The person could help him shower, shave, dress, do his laundry, fold and put away his personal items, read to him, tote and fetch, take him out shopping or just for a drive.

He refuses to spend the money. He has two objections. Every time we discuss this, he has the same response:

1) No one he could hire through an agency would have a good enough education level to read to him, let alone help him write his letters of complaint and fill out forms.

2) He would be ripped off if he hired someone through an agency, because the agency pays minimum wage to the worker and pockets the rest.

Even when the VA contacted him and said he would have to pay the money back if he did not hire someone, he was unmoved (typical of him). Once he's developed a response, it's set in stone and there's no way to get him to modify his train of thought.

He's contacted a couple of family members (his family) to see if someone would be interested in becoming his aide. They, too, have no more than high school/junior college education, but they are native speakers of English. What's more important is that they meet his criterion of being of Irish ancestry--therefore worthy.
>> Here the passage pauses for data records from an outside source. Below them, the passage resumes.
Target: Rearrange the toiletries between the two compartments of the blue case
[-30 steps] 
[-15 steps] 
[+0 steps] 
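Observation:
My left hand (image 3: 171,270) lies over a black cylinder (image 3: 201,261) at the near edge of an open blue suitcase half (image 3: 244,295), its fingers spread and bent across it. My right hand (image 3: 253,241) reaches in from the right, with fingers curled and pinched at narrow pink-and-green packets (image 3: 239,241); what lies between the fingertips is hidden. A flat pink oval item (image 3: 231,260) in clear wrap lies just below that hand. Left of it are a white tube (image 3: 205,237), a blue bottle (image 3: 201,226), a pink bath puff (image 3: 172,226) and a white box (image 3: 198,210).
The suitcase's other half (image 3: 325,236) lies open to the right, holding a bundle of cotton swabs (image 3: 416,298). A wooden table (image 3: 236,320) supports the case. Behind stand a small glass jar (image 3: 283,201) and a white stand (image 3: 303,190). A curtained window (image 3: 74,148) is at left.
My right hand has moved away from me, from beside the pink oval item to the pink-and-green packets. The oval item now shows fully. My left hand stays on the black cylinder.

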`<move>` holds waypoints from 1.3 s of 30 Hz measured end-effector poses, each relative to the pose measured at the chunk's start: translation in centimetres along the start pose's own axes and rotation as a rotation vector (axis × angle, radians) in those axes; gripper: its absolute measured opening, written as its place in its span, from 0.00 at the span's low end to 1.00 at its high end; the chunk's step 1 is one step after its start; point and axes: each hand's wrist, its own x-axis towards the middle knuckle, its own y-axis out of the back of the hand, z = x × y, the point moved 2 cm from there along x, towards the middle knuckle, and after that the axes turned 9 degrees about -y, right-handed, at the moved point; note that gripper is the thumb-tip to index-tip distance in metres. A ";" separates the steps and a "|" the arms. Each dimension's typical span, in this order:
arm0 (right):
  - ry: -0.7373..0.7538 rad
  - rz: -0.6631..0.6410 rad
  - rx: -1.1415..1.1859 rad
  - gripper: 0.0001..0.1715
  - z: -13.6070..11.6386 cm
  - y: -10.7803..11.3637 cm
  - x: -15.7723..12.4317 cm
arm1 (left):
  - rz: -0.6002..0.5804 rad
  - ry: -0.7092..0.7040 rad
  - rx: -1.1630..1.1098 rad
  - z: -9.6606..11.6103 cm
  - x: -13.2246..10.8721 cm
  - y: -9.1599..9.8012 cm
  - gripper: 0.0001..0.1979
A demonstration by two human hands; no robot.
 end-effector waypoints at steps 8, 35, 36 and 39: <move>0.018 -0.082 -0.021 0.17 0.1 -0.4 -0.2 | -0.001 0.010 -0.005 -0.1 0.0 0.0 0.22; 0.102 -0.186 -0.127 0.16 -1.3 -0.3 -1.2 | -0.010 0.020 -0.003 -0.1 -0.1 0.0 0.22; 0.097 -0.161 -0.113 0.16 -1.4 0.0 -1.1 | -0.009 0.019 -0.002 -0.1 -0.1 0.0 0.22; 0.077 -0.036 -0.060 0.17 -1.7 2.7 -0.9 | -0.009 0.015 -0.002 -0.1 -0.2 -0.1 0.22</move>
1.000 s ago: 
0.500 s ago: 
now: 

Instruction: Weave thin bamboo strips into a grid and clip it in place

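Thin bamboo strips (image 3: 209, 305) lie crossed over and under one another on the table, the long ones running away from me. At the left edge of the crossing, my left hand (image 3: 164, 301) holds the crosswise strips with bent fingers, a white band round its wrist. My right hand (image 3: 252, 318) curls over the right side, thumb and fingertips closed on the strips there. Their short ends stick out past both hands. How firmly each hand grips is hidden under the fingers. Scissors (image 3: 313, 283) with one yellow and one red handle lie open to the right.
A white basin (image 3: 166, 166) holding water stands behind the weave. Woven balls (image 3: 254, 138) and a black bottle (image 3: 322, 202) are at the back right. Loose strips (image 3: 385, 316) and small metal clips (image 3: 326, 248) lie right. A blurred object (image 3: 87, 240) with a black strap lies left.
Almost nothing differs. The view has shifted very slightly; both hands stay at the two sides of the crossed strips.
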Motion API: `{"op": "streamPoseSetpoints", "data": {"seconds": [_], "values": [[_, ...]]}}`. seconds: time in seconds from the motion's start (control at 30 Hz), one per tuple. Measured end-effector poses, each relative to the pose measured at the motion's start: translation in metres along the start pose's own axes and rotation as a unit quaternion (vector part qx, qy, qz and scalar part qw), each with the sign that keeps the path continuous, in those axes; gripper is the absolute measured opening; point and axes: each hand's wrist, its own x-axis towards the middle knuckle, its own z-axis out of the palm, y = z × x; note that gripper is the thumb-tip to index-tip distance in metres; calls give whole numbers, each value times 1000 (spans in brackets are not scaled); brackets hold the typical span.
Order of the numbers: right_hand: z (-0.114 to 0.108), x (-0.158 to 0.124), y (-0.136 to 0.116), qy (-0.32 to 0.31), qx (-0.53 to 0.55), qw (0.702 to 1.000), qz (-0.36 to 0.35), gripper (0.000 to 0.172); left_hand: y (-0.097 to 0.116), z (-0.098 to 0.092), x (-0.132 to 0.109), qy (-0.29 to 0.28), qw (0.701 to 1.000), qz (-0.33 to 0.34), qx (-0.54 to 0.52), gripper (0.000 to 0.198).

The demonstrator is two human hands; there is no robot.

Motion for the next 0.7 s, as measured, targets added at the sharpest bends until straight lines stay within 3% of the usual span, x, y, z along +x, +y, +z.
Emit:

Of course he ignores the facts that one is a drug addict, in and out of rehab, with a criminal record of shoplifting and petty theft.

And the other is already working full time and has politely, time and again, tried to make it clear he's not interested in changing diapers and doing laundry.

After 20+ years with him, I've learned that once N's legal mind is set along a particular argument, there's no getting him out of it. If that's what he chooses to do, so be it. He hasn't spent the money, so he will just have to pay it back and accept the minimal personal care the VA staff can give him (the medical care is excellent).

Please don't let me be like that when I'm an old lady!

Now that I've written this entry, I just had a thought. I bet he's waiting for me to retire, so *I* can provide those services, four hours a day, seven days a week for free. He thinks he can manipulate me into doing it, so long as he doesn't have outside assistance already in place. Hell will freeze over first.